DIRECTIONS FOR THIS TASK: Could you set down exactly the lines of the data below, starting at the one that holds "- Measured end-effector" and ending at the one that holds "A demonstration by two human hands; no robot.", both included, and only those?
══════════════════════════════
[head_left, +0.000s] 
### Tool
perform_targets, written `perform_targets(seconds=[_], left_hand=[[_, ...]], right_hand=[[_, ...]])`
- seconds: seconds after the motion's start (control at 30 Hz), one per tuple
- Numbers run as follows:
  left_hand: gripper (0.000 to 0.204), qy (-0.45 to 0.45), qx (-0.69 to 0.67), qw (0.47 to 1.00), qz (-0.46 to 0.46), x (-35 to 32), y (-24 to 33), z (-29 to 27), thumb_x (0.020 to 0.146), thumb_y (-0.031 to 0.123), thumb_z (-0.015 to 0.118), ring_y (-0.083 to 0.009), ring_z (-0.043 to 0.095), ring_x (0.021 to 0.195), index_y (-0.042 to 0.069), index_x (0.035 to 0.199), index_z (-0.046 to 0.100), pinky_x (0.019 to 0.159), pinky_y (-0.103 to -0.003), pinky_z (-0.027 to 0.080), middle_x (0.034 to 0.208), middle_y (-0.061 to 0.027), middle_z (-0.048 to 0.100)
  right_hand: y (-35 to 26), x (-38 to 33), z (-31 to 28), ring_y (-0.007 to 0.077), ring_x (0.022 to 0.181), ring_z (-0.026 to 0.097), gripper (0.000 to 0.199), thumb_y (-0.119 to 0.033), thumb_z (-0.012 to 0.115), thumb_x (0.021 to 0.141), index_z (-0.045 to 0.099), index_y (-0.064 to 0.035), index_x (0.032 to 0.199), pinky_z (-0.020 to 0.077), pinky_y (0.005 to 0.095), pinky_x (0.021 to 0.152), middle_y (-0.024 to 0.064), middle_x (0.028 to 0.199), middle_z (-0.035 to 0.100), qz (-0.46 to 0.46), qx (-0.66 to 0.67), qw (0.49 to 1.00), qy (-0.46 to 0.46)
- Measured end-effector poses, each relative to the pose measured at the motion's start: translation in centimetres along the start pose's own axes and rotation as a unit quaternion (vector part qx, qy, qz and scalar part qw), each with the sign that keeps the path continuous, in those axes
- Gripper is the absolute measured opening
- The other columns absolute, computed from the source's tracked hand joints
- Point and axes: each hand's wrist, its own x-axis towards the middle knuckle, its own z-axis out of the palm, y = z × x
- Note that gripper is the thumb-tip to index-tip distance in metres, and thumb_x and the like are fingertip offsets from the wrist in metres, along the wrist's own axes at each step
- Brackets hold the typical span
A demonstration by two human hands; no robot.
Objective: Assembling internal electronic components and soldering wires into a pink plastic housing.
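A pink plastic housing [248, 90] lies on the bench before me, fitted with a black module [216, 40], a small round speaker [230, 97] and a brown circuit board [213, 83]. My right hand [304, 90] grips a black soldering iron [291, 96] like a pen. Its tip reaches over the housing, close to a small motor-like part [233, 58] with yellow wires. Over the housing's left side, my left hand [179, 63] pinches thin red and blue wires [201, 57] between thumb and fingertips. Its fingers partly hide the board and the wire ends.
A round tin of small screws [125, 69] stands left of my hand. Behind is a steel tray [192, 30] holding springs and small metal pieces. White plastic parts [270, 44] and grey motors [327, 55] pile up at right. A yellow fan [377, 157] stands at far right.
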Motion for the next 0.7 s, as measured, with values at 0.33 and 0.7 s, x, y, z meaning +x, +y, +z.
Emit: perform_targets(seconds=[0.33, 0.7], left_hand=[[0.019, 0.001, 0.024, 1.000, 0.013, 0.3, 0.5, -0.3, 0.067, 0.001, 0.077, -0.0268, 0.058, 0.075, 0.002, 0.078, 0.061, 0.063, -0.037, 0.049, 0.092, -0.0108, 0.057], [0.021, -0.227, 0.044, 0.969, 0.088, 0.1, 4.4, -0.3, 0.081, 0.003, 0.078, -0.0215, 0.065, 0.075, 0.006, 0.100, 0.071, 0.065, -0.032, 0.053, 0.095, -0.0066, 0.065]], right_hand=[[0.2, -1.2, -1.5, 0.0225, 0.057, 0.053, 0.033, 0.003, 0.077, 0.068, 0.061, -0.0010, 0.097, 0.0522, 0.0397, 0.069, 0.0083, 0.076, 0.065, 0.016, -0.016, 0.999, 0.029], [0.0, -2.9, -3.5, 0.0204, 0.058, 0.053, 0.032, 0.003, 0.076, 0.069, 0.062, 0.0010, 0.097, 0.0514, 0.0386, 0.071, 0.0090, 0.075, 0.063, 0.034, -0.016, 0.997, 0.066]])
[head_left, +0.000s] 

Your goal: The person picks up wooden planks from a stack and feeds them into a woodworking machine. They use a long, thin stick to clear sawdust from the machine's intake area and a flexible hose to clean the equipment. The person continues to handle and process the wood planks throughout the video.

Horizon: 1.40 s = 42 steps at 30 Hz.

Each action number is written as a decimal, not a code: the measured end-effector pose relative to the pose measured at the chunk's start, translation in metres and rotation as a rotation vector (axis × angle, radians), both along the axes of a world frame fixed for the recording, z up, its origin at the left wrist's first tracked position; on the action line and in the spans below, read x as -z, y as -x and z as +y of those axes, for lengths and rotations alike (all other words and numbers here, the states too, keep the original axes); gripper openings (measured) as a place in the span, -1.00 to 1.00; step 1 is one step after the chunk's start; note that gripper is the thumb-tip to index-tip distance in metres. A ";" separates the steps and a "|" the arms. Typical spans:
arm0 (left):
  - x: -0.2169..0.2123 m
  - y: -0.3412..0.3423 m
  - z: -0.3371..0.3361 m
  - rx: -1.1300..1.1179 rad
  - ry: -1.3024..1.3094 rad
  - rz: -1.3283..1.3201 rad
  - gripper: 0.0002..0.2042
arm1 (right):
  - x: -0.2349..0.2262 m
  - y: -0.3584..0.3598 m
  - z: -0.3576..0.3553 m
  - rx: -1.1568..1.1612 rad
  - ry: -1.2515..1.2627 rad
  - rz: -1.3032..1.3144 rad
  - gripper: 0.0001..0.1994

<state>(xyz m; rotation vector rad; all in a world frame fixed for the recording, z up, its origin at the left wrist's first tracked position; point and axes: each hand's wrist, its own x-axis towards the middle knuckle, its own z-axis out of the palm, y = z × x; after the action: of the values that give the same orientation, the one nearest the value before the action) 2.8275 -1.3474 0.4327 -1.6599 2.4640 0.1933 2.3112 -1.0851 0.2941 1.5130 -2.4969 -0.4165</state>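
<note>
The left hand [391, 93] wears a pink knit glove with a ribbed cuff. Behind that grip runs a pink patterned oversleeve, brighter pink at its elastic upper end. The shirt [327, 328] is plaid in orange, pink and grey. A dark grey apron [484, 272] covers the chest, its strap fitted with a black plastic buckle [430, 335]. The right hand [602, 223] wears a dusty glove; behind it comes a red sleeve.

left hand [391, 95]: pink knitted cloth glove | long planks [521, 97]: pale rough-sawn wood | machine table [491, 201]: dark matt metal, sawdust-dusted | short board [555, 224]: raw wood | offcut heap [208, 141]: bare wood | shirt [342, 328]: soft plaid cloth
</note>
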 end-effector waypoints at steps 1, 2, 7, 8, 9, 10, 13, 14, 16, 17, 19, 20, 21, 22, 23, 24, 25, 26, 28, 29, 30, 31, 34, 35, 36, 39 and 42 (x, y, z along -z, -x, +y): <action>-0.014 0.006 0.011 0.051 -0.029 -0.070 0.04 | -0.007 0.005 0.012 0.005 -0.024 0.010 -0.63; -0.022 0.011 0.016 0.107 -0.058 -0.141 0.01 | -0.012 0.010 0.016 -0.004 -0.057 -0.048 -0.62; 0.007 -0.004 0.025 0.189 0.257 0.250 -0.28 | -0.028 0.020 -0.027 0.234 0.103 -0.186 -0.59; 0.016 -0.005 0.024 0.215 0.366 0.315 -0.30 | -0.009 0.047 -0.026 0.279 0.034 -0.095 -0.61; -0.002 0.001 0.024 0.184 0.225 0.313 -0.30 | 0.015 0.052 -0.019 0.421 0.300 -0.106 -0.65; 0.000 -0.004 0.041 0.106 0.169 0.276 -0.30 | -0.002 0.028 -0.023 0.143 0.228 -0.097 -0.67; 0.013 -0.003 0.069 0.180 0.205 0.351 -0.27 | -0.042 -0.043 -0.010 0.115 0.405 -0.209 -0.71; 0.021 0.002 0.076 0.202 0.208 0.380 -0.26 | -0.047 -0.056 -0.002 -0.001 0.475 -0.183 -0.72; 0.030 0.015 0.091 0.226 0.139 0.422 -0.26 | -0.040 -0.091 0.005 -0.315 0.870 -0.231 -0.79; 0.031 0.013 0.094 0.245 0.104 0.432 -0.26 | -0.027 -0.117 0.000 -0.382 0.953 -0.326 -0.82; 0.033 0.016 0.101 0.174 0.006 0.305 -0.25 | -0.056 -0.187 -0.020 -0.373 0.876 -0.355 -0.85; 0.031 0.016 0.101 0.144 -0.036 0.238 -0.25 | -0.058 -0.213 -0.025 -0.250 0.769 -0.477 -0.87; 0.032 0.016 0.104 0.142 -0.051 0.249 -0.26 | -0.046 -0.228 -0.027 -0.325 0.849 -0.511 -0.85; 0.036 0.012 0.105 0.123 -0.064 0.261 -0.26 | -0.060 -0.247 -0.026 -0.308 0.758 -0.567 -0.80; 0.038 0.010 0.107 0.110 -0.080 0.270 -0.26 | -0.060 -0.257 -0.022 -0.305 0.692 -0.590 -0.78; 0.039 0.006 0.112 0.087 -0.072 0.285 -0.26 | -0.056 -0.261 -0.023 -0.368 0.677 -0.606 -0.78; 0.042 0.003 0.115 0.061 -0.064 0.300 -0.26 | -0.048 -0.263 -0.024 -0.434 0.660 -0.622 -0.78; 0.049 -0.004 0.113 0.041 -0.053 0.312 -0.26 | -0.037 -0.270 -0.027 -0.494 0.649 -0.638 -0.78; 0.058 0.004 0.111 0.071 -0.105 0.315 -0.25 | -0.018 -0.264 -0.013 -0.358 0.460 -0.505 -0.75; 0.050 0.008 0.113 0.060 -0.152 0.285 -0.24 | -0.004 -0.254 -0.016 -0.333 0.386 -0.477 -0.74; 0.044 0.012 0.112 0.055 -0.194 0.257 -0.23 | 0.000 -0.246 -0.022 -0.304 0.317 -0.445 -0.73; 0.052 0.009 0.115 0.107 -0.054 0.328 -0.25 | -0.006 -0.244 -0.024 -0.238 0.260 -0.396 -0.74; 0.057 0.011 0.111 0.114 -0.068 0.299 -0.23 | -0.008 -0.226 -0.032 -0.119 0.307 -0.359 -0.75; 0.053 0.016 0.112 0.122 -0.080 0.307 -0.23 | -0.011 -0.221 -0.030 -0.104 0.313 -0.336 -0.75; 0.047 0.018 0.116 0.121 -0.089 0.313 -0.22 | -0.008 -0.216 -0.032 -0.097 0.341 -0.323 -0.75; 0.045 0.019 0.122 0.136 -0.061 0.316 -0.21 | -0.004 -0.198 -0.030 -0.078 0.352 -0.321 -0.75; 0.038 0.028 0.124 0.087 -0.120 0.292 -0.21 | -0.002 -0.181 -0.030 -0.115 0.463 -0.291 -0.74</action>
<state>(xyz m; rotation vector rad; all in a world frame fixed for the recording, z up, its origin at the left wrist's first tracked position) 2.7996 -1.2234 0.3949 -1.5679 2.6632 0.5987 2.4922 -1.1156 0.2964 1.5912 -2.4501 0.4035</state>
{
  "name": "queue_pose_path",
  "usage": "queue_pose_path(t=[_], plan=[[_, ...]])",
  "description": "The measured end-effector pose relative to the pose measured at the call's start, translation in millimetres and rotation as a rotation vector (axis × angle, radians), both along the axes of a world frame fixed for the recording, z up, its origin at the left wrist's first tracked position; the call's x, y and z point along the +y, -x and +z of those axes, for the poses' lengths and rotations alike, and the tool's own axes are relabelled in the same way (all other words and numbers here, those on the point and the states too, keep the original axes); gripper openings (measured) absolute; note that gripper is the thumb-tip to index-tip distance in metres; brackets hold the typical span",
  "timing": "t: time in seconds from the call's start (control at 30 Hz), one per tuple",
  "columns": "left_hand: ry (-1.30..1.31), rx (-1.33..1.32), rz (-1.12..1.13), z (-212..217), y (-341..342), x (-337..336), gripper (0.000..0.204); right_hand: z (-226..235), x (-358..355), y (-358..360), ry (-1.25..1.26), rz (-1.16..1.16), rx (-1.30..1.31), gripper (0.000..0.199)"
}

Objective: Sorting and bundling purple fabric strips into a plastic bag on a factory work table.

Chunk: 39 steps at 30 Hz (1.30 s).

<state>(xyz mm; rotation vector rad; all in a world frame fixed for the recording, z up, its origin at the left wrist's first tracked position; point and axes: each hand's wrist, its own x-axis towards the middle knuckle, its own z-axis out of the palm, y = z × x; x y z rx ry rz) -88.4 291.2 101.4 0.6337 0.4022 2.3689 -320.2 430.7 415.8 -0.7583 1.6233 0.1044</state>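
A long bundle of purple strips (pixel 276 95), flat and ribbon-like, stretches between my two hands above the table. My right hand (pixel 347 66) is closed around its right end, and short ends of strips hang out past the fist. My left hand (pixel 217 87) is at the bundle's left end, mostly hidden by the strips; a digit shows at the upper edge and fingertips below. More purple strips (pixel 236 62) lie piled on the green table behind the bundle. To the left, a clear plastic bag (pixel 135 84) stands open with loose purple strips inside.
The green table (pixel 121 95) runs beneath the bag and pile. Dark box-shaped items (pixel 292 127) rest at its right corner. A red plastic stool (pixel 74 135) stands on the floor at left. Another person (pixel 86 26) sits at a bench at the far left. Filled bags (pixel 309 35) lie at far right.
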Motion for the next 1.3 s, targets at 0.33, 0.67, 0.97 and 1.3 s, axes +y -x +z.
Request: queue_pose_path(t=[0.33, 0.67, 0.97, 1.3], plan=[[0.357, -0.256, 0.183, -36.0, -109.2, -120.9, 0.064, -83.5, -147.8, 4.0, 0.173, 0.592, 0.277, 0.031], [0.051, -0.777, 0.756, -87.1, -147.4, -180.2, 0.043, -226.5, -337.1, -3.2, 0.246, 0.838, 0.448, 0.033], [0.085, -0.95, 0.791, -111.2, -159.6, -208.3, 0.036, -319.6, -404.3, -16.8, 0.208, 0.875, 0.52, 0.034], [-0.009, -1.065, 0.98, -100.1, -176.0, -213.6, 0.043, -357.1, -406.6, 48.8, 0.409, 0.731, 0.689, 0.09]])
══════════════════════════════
ANSWER SPACE:
- Measured end-effector poses, each relative to the pose measured at the motion's start: translation in centimetres along the start pose's own axes and rotation as a unit quaternion (vector part qx, qy, qz and scalar part qw), each with the sign that keeps the path continuous, in those axes
- Gripper is the absolute measured opening
- The other columns absolute, computed from the source's tracked hand joints
- Point and axes: each hand's wrist, its own x-axis towards the middle knuckle, its own z-axis out of the palm, y = z × x
- Note that gripper is the thumb-tip to index-tip distance in metres, and thumb_x and the like are fingertip offsets from the wrist in metres, along the wrist's own axes at each step
- Brackets hold the typical span
A demonstration by two human hands; no robot.

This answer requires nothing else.